• Work task: What you return should match the data word for word, minus the images.
=== Dataset extract ===
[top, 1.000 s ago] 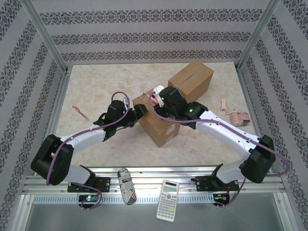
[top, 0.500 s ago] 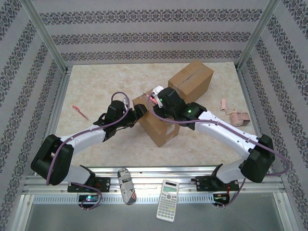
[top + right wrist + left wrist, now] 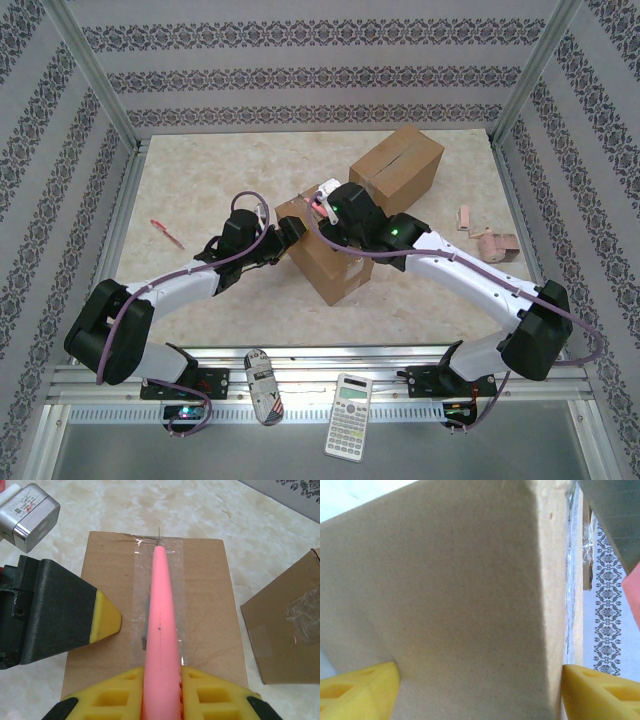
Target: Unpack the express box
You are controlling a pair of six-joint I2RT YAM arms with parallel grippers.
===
• Exercise answer:
[top, 1.000 s ago] 
[top, 0.500 s ago] 
[top + right wrist + left wrist, now] 
Target: Unpack the express box
You are controlling a pair of six-joint I2RT YAM arms with parallel grippers.

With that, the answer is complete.